Ares kehilangan kemampuan kontrolingnya secara tiba-tiba, membuat ia memutuskan mengurung diri dan tidak berniat untuk menemui siapapun. Semak belukar ajaib tumbuh subur mengelilingi sekitaran rumahnya, membentuk akses penghalang untuk makhluk lain menemui Ares.

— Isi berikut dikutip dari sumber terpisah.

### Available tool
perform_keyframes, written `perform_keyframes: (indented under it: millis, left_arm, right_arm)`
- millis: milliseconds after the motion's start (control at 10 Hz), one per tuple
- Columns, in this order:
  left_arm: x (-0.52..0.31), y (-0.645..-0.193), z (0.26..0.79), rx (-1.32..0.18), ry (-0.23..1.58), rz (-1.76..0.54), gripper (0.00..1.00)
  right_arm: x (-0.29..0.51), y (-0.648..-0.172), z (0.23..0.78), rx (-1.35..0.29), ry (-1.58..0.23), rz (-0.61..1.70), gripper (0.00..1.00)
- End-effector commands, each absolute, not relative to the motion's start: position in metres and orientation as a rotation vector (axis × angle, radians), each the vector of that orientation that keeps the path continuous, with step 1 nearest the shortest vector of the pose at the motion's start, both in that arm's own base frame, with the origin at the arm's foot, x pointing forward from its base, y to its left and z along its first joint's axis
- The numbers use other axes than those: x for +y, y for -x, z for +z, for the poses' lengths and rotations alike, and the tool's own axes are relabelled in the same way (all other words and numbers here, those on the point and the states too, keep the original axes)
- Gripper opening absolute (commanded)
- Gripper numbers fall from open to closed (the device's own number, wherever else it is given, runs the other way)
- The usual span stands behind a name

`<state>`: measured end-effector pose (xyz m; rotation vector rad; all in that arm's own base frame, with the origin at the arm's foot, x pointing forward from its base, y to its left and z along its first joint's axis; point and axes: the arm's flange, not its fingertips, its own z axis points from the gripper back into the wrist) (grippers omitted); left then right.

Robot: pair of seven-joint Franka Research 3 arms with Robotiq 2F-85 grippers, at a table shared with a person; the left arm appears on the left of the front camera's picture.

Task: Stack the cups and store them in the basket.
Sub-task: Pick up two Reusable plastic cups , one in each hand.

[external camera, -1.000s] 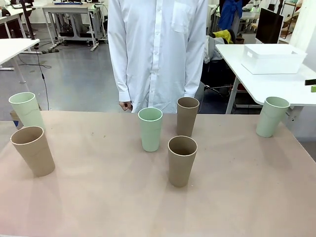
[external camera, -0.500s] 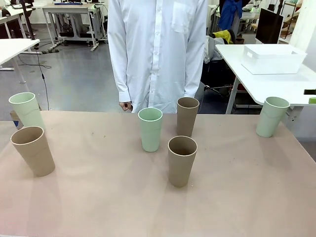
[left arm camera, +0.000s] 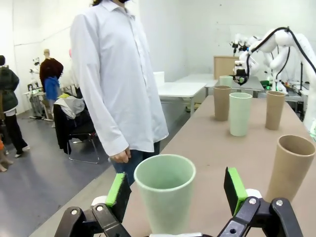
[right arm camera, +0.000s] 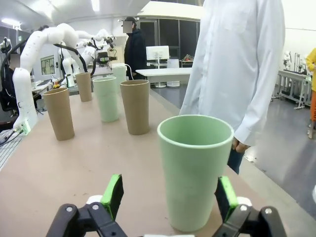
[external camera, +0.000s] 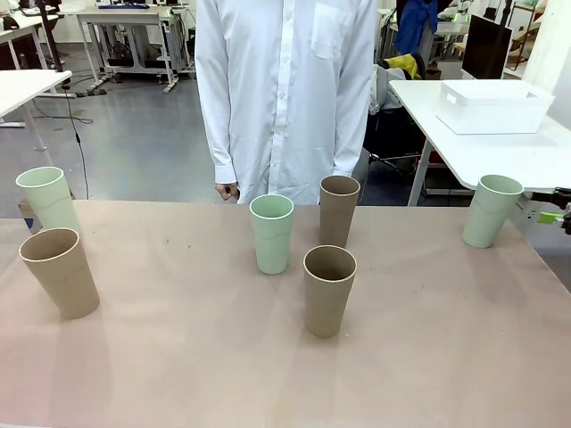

Lexa menatap dari ketinggian rumah peri miliknya, daratan hutan peri yang terbentang luas. Awan gelap masih saja menyelubungi langit, membuat perasaan Lexa bercampur aduk. Ia terus memikirkan cara untuk menemui Ares tanpa sepengetahuan orang tuanya dan juga cara agar ia bisa mengetahui keadaan Dior. Jauh dilubuk hati gadis peri itu, ia mengkhawatirkan keadaan Dior, sang pangeran peri.

***

Dior jauh lebih membaik dari sebelumnya, meski demikian ia belum mampu menggunakan sayapnya untuk terbang dikarenakan luka pada area punggung yang belum juga membaik.
Ia menghabiskan waktunya beberapa hari mengunjungi perpustakaan peri dan berdiam diri bersama Fout.

Beberapa kali Dior terdengar menarik nafas dalam dan menghembuskannya secara kasar, sedikit mengusik ketenangan peri penjaga perpustakaan yang sedang bersamanya itu.

"Ada apa?! Katakan saja dan berhenti mengusikku dengan suara nafasmu." tutur Fout kesal. Ia tidak lagi memandang Dior sebagai sosok pangeran peri, melainkan sebagai peri aneh yang terus saja menyita waktunya dengan hal yang tidak jelas.

"Aku hanya bosan, Fout!" ujar Dior ketus.

"Keluarlah dan berkeliling diseputaran istana sembari berusaha memulihkan diri. Kurangi kebiasaan dan waktumu untuk berkunjung kesini."

Dior menatap sinis ke arah Fout, "Apa kau lupa siapa aku?" sanggahnya sinis.

"Sepertinya kau yang lupa, siapa jati dirimu." ucap Fout sarkas.

"Sudahlah! Aku tidak ingin berdebat denganmu, Fout. Aku akan kembali ke ruanganku." Dior berjalan meninggalkan perpustakan. Menelusuri tiap lorong koridor istana dan tanpa sengaja bertemu dengan Derri.

"Paman.." sapanya.

"Ah, pangeran. Bagaimana kabar anda?" ujar Derri sembari tersenyum.

"Baik paman, bagaimana dengan Lexa?"

"Dia sedang berada di rumah bersama ibunya." jawab Derri santai.

"Oh, baiklah, paman." ucap Dior, "Lanjutlah bekerja."

"Baik pangeran."

Dior terdiam sembari memperhatikan punggung Derri yang mulai menjauh, tersirat dalam benaknya untuk pergi menemui Lexa, selagi para pengawal peri sedang tidak berlalu lalang disekitarnya.

Disisi lain, Lexa mencoba menyelinap keluar rumah tanpa sepengetahuan Jollie untuk bertemu dengan Ares dan memastikan agar semuanya kembali dalam keadaan normal.

Lexa berjalan mengendap-endap menuju pintu keluar, sementara Jollie sibuk membuat adonan untuk makan malam mereka.

"Ibu maafkan aku." ujar gadis peri itu dalam hati setelah ia berhasil meninggalkan rumah peri tanpa sepengetahuan orang tuanya.